As discussed in the previous Section, the study of PEL and protein dynamics raises difficult algorithmic / mathematical questions. As an illustration, one may consider our recent work on the comparison of high dimensional distribution 6, statistical tests / two-sample tests 7, 10, the comparison of clustering 8, the complexity study of graph inference problems for low-resolution reconstruction of assemblies 9, the analysis of partition (or clustering) stability in large networks, the complexity of the representation of simplicial complexes 2. Making progress on such questions is fundamental to advance the state-of-the art on protein dynamics.
We will continue to work on such questions, motivated by CSB / theoretical biophysics, both in the continuous (geometric) and discrete settings. The developments will be based on a combination of ideas and concepts from computational geometry, machine learning (notably on non linear dimensionality reduction, the reconstruction of cell complexes, and sampling methods), graph algorithms, probabilistic algorithms, optimization, numerical probability, and also biophysics.
While our main ambition is to advance the algorithmic foundations
of molecular simulation, a major challenge will be to ensure that the
theoretical and algorithmic developments will change the fate of
applications, as illustrated by our case studies.
To foster such a symbiotic relationship between theory, algorithms and
simulation, we will pursue high quality software development and
integration within the SBL, and will also take the appropriate
measures for the software to be widely adopted.

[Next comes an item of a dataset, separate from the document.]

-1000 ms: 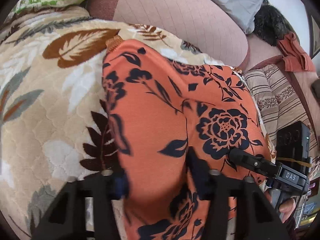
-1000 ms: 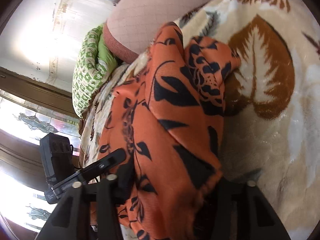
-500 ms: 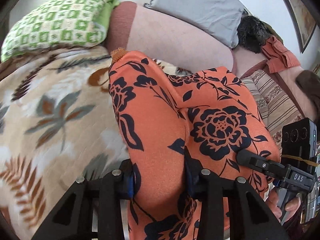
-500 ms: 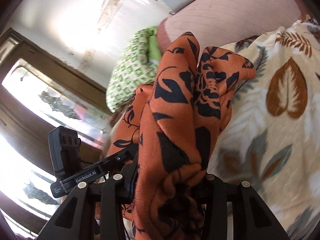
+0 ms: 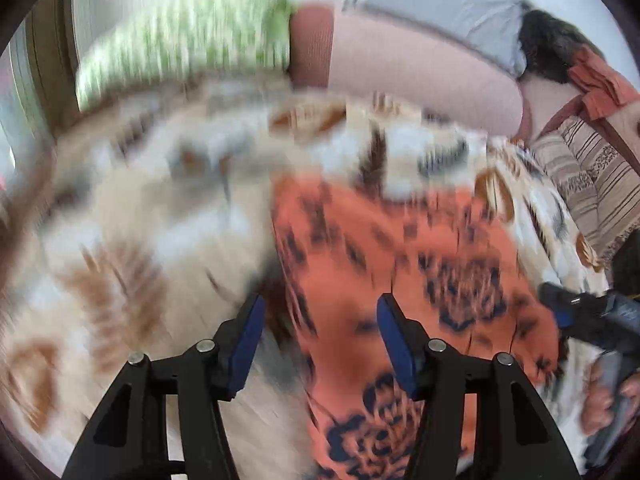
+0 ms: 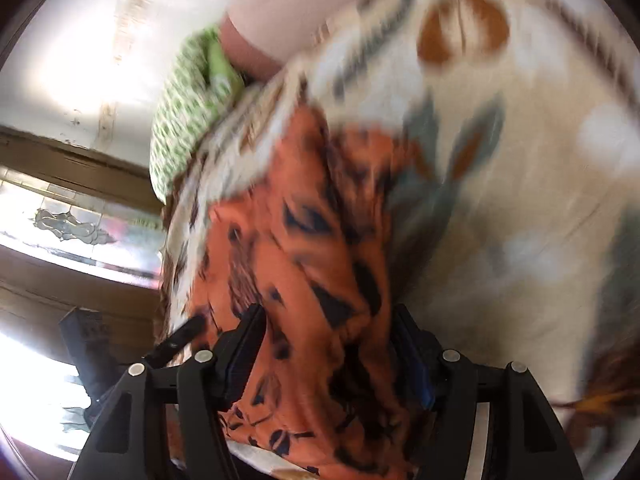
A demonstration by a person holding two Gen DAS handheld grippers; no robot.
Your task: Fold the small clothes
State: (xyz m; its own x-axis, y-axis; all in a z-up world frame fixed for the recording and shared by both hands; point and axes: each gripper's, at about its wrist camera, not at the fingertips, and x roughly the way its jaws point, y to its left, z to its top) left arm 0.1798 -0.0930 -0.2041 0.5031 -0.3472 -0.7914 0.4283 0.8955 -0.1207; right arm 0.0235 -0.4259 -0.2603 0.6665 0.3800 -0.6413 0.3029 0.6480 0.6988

Software development for structural bioinformatics is especially
challenging, combining advanced geometric, numerical and combinatorial
algorithms, with complex biophysical models for PEL and related
thermodynamic/kinetic properties. Specific features of the proteins
studied must also be accommodated.
About 50 years after the development of force fields and simulation
methods (see the 2013 Nobel prize in chemistry), the software implementing
such methods has a profound impact on molecular science at large.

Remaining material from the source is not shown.